When a child experiences a loss of a parent the effects of that trauma could be expressed in different setting like the home, the school/community. In an aggressive behavior toward peers, siblings, and/or adults, no control over emotions during an intense situation, nightmares, irritable, feelings of guilt (Cohen, Mannarino, 2011). A child can have trouble during the school day by expressing anger, moody behavior, become bored with classes that the child may have shown interest in previously, difficulties with peers and adults, distracted, and feeling overwhelmed (Goodman, Brown, Cloitre & Gallagner, 2017).

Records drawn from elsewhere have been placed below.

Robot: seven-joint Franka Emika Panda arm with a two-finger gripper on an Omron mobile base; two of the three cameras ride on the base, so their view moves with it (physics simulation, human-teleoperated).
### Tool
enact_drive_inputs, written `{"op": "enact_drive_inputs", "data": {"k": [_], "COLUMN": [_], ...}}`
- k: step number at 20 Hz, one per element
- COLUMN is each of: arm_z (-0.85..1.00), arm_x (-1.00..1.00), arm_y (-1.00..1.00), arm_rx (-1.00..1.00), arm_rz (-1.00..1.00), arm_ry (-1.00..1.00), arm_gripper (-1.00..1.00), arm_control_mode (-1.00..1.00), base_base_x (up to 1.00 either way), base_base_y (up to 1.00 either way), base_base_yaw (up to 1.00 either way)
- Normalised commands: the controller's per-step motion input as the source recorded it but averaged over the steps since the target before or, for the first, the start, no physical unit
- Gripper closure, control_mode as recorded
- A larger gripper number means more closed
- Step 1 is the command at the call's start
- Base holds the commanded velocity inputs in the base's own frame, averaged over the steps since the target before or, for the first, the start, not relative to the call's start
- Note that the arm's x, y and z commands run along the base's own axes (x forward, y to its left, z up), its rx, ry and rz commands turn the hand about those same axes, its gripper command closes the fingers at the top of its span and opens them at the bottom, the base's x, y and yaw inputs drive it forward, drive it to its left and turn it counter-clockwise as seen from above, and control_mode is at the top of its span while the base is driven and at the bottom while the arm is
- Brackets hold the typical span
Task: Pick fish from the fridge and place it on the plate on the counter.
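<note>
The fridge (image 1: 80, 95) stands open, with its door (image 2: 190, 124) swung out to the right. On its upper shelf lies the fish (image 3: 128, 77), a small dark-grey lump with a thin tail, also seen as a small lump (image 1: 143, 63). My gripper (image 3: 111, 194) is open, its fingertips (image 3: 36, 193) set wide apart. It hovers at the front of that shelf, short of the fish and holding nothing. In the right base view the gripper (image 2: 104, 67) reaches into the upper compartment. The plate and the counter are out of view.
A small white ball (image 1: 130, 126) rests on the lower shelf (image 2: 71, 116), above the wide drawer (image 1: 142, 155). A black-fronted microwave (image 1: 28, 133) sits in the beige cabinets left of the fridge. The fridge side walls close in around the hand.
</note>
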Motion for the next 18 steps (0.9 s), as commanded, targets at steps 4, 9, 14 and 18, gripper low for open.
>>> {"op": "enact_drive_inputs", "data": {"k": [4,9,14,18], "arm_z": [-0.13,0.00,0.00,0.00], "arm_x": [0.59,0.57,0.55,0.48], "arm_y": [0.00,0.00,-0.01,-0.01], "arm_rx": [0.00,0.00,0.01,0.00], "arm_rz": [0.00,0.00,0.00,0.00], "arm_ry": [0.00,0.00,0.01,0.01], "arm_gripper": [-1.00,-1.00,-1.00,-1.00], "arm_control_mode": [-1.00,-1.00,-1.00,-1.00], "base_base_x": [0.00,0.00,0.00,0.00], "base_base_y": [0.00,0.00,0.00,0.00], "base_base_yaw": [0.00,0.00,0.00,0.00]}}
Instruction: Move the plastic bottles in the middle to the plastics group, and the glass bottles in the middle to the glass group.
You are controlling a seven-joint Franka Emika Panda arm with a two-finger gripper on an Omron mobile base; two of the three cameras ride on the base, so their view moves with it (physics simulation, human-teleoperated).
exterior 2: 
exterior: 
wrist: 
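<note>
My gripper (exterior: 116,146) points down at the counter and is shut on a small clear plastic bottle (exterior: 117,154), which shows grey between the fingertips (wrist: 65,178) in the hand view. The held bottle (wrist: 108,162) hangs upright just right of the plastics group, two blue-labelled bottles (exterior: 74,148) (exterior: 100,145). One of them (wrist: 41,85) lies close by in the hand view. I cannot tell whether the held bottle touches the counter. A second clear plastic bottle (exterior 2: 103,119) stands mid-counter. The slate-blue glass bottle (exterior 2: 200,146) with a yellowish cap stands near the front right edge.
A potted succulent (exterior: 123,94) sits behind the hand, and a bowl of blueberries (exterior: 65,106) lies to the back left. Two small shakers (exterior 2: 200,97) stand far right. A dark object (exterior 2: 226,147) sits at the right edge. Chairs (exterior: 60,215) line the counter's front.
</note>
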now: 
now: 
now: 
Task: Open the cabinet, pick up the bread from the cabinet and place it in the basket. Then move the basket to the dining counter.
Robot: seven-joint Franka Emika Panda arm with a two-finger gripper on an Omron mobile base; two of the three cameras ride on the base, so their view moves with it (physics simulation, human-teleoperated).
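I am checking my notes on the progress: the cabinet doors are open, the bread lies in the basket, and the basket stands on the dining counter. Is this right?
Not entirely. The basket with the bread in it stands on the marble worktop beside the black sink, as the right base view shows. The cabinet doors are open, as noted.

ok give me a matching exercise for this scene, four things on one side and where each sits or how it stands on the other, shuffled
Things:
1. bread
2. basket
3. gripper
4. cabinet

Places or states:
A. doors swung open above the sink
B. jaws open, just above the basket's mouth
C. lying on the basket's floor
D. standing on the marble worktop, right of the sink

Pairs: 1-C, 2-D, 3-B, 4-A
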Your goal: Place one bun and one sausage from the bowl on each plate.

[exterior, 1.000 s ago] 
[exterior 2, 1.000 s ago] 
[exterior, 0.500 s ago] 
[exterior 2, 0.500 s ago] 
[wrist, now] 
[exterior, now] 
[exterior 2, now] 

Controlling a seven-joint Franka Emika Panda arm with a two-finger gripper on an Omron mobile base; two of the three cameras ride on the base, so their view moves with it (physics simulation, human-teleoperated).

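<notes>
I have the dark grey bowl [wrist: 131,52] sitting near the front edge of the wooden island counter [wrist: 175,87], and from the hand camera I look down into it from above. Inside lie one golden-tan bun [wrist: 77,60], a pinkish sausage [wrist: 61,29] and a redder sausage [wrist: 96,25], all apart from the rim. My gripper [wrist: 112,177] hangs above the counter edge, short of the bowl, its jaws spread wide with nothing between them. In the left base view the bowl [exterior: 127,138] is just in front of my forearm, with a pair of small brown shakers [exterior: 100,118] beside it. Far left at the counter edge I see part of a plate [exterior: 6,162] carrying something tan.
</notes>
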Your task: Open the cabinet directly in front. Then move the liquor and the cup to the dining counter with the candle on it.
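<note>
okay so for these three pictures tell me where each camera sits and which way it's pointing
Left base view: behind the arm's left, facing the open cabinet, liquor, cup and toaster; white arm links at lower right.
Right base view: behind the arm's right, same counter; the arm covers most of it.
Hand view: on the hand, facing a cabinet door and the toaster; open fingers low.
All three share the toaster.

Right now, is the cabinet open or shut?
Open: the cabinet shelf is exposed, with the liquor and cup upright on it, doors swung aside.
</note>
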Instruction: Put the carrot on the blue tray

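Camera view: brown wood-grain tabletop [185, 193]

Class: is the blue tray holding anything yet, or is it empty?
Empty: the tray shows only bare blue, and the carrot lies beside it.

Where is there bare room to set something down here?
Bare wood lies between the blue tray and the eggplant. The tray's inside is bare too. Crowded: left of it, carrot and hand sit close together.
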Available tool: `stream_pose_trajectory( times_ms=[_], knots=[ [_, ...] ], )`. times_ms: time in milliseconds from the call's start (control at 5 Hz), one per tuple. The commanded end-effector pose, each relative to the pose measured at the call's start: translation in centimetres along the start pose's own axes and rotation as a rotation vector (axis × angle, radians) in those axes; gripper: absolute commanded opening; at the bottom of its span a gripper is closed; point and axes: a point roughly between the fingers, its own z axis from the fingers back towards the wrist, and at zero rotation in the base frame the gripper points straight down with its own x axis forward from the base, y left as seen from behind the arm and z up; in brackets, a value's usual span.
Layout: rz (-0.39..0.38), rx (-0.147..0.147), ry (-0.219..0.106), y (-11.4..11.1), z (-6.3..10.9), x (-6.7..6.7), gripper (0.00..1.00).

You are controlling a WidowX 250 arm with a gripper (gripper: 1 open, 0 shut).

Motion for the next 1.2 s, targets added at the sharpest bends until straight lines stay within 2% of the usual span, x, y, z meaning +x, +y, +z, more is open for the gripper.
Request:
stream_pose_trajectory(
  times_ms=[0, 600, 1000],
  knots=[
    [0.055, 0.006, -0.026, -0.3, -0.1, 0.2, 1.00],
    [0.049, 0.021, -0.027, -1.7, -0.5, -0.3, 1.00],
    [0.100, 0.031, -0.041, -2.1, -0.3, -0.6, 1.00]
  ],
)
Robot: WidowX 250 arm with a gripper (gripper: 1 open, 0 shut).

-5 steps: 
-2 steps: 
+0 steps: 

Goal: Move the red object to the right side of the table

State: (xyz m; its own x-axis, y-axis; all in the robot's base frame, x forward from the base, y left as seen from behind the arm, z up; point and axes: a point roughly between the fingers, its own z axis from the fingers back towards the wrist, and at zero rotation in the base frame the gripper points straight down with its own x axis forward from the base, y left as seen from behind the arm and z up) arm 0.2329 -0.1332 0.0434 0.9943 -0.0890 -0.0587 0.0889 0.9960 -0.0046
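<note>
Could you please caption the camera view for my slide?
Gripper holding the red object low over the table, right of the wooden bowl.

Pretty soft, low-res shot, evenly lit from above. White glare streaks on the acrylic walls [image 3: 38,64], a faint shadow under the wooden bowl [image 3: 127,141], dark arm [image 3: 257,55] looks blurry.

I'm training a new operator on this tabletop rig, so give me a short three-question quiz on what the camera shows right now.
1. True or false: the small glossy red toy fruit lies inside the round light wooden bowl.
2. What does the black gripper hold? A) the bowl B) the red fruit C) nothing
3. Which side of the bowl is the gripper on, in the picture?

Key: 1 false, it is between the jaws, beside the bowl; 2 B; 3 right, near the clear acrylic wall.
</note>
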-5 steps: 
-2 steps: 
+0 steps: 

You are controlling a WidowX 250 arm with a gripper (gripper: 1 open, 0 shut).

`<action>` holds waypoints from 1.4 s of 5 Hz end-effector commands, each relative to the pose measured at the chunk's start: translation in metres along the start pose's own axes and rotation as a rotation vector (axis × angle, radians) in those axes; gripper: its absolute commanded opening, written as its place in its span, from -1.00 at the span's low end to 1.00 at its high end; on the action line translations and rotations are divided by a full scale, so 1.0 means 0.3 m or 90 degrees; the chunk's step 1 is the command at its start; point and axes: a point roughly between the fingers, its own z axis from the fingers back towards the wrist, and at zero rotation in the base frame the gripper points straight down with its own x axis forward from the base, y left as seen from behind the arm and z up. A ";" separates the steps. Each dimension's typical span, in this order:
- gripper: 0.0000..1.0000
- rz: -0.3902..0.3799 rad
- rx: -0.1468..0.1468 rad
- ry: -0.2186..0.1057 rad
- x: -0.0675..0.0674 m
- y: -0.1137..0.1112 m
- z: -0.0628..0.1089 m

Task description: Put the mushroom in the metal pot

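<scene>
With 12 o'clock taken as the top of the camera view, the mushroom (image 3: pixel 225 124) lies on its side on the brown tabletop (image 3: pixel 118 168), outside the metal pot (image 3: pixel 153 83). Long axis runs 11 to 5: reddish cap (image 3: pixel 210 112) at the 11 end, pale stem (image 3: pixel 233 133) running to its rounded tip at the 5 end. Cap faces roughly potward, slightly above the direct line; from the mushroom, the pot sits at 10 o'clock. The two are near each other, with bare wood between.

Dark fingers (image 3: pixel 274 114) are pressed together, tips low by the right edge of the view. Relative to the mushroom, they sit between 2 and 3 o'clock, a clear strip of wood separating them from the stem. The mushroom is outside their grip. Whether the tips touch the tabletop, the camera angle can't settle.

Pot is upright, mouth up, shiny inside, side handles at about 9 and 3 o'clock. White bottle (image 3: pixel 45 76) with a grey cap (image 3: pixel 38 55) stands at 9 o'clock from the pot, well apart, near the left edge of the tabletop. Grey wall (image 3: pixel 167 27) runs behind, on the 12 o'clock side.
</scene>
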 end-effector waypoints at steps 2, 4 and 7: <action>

Teachers, and supporting staff members may become aware of the changes in a child’s focus and their behavior around important dates; like the deceased family member’s birth date or the date of their death. Some behaviors can be experienced differently in the home the child way feel very clingy to family members, this may be due to the cause of the loss, and in the fear of losing another family member, depending on how and where the family member had passes away, the child can be fearful of anything that reminds them of the traumatic situation. Adverse Childhood Experiences (ACE) is a term used to identify potential negative impacting childhood events, that correlate with adult medical issues because of the childhood events (ACE, 2017). Based on the types of impactful experienced based upon ACE, it could potentially inform you if you are to experience premature death, due to the number of traumatic experienced that you have faced. If you were to experience one form of traumatic experience it is expected that you are to experience another form of traumatic experience. Experience the death of a family member was a measurement of ACE, and the data showed that 3% of children from ages 0 – 17 had this experience, 5% were ages 12 – 17. This information only reflects children that lived with the parent or guardian and not the parent outside of the household (ACE, 2017).

Trauma can affect a child’s behavior in ways that may be confusing or distressing for caregivers. Trauma interferes with normal development and can have long-lasting effects. A traumatic event the specifically dealing with children can stem from many aspects; the environment that the child has come from the parents or guardians background, and how the events have affected the child through behavior and actions. It can impact the long-term health and well-being of the child and his or her family members. However, with understanding, care, and proper treatment (when necessary), all members of the family can heal and thrive after a traumatic event like death.